Но я вас предваряю, вы можете уронить себя в общем мнении, если узнают, что вы еще занимаетесь пустыми толкованиями об аристократах и демократах. Теперь все называется настоящим именем и оценяется по достоинству.

Тунеядец, который надувается глупой надменностью, точно так же отвратителен, как и желчный завистник всякого отличия и всякого успеха. Голодная зависть нищей бездарности ничем не лучше спесивого богатства. Я аристократ в том смысле, что люблю всякое усовершенствование, всякое истинное отличие, а демократ потому, что в каждом человеке вижу своего брата. Впрочем, как вы видите, эти понятия вовсе не разнородны, а, напротив, тесно связаны между собой.

«Да он, кажется, сделался педантом, — подумал с удивлением Иван Васильевич. — Уж не набрался ли он немецкой философии? На философию мода в Москве... Видно, и князь сделался мудрецом от скуки». Иван Васильевич продолжал разговор:

— Как же вы, князь, проводите здесь время? Скучненько, я думаю. Разве ведете большую игру в лото или в палки?

— Что за шутки... — возразил, немного обидевшись, князь. — У нас в карты одни только слуги играют, и то мы лишаем их места за такую гнусную потерю времени. У нас, слава богу, есть довольно занятий. Нетрудящийся человек не достоин звания человека. Когда же мы устаем от дела, то отправляемся в клуб.

— В английский?

— Нет, в русский. Там собираются наши светлые умы, и, слушая их беседу, всегда можно почерпнуть или новое познание, или отрадное впечатление. Поверите ли, все наши огромные предприятия, все усовершенствования, которыми мы так справедливо гордимся, возникли среди этого дружеского размена мнений и чувств.
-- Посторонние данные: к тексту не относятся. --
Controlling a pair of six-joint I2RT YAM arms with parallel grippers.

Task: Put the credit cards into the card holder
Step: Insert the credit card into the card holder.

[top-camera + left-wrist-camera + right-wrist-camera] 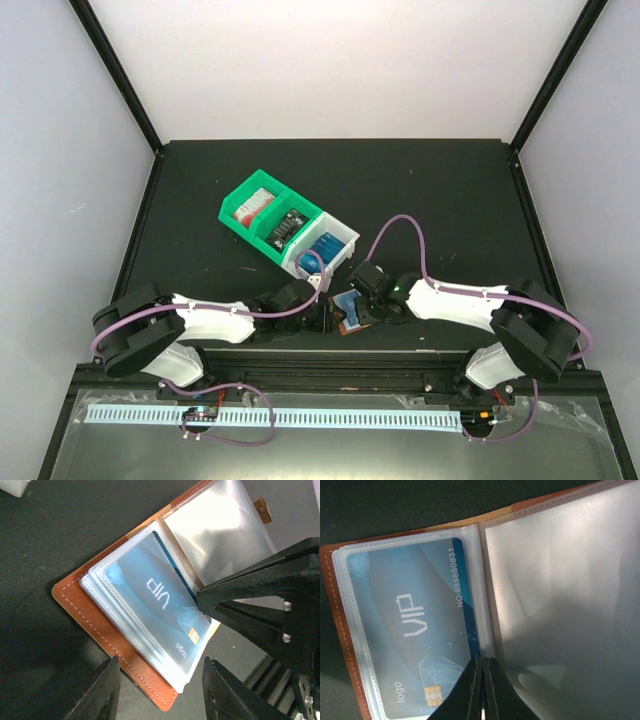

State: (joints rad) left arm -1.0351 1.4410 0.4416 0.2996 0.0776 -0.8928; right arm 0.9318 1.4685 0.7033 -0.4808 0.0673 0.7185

— Так вы, князь, постоянно живете в Москве?

— О нет. Я в Москву только изредка наезжаю, — а то живу себе большей частью в уезде. Служба берет много времени.

— Вы служите, князь?

— Да... заседателем.

Иван Васильевич захохотал во все горло.

— Чему же вы смеетесь?..

— Помилуйте, князь... с вашим богатством, с вашим именем...

— Да оттого-то я и служу... Во-первых, как гражданин, я обязан отдать часть своего времени для общей пользы; во-вторых, выгоды мои, как значительного владельца, тесно связаны с выгодами моего края. Наконец, находясь сам на службе, я не отвлекаю от выгодного занятия или ремесла бедного человека, который бы должен был занимать мою должность. Таким образом, правительство не содержит нищих невежд или бессовестных лихоимцев. Охранение законов не делается источником беззаконности.

— Так вы живете в губернском городе?

— Иногда... по службе, иногда для удовольствия. Приезжайте к нам. Вы найдете много любопытного, много древностей, много предметов искусств, не говоря уже об огромных предприятиях относительно промышленности и торговли. Общество у нас серьезное, ненавидящее праздность с ее жалкими последствиями. Приезжайте к нам, а всего лучше приезжайте ко мне в деревню, в старый мой дедовский замок. Есть что посмотреть.